Could you transcribe the material below exactly, without leaving out a single line?

+++

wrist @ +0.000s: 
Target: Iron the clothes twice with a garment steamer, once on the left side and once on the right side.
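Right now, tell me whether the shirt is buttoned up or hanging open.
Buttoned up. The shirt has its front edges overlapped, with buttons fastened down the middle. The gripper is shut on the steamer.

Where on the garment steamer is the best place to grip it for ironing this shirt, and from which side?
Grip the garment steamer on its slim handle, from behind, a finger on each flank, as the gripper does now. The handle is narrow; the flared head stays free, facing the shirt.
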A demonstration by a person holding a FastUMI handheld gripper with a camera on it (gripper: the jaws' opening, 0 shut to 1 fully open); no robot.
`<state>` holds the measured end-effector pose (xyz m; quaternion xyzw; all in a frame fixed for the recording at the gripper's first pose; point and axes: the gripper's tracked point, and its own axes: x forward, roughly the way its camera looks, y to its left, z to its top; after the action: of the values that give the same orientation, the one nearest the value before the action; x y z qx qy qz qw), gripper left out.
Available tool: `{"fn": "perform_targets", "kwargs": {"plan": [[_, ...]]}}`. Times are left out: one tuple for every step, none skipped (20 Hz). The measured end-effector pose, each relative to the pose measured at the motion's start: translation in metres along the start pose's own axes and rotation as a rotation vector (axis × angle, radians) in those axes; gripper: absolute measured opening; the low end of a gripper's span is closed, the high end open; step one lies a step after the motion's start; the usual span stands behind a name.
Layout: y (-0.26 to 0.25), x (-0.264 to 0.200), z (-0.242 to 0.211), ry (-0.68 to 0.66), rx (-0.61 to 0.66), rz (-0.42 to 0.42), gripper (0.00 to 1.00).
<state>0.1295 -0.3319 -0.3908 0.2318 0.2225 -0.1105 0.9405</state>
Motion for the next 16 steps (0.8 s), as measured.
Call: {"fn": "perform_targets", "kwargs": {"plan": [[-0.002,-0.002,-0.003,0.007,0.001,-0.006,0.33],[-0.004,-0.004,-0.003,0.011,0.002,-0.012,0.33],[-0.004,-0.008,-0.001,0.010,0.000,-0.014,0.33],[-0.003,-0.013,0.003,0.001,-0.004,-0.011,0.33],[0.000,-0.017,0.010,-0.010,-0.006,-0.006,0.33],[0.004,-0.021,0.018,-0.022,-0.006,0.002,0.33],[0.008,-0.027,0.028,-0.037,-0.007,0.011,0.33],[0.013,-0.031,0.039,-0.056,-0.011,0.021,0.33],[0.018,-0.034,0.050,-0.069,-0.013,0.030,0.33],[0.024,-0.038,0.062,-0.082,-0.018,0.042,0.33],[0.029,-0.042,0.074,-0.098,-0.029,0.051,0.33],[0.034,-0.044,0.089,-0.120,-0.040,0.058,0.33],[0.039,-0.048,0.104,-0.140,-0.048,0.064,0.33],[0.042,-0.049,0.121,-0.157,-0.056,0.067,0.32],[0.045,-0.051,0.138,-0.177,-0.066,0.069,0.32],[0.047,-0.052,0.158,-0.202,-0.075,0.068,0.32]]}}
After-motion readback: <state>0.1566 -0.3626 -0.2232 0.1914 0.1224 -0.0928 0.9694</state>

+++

§ **YOUR RESPONSE**:
wrist @ +0.000s: 
Target: Iron the clothes twice with a garment steamer, once on the left side and once on the right side.
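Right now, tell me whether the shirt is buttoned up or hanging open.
Buttoned up. The shirt has its front edges overlapped, with buttons fastened down the middle. The gripper is shut on the steamer.

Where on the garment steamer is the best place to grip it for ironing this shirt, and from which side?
Grip the garment steamer on its slim handle, from behind, a finger on each flank, as the gripper does now. The handle is narrow; the flared head stays free, facing the shirt.
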A demonstration by a person holding a FastUMI handheld gripper with a camera on it (gripper: the jaws' opening, 0 shut to 1 fully open); no robot.
`<state>` holds the measured end-effector pose (xyz m; quaternion xyzw; all in a frame fixed for the recording at the gripper's first pose; point and axes: the gripper's tracked point, and its own axes: x forward, roughly the way its camera looks, y to its left, z to its top; after the action: of the values that give the same orientation, the one nearest the value before the action; x y z qx qy qz qw), gripper left out.
Available tool: `{"fn": "perform_targets", "kwargs": {"plan": [[_, ...]]}}`. Times are left out: one tuple for every step, none skipped (20 Hz). The measured end-effector pose, each relative to the pose measured at the motion's start: translation in metres along the start pose's own axes and rotation as a rotation vector (axis × angle, radians) in those axes; gripper: absolute measured opening; the low end of a gripper's span is closed, the high end open; step one lies a step after the motion's start; the usual span stands behind a name.
Layout: y (-0.26 to 0.25), x (-0.264 to 0.200), z (-0.242 to 0.211), ry (-0.68 to 0.66), rx (-0.61 to 0.66), rz (-0.42 to 0.42), gripper (0.00 to 1.00).
<state>0.1295 -0.3319 -0.3908 0.2318 0.2225 -0.1105 0.9405</state>
Motion for the next 16 steps (0.8 s), as measured.
Call: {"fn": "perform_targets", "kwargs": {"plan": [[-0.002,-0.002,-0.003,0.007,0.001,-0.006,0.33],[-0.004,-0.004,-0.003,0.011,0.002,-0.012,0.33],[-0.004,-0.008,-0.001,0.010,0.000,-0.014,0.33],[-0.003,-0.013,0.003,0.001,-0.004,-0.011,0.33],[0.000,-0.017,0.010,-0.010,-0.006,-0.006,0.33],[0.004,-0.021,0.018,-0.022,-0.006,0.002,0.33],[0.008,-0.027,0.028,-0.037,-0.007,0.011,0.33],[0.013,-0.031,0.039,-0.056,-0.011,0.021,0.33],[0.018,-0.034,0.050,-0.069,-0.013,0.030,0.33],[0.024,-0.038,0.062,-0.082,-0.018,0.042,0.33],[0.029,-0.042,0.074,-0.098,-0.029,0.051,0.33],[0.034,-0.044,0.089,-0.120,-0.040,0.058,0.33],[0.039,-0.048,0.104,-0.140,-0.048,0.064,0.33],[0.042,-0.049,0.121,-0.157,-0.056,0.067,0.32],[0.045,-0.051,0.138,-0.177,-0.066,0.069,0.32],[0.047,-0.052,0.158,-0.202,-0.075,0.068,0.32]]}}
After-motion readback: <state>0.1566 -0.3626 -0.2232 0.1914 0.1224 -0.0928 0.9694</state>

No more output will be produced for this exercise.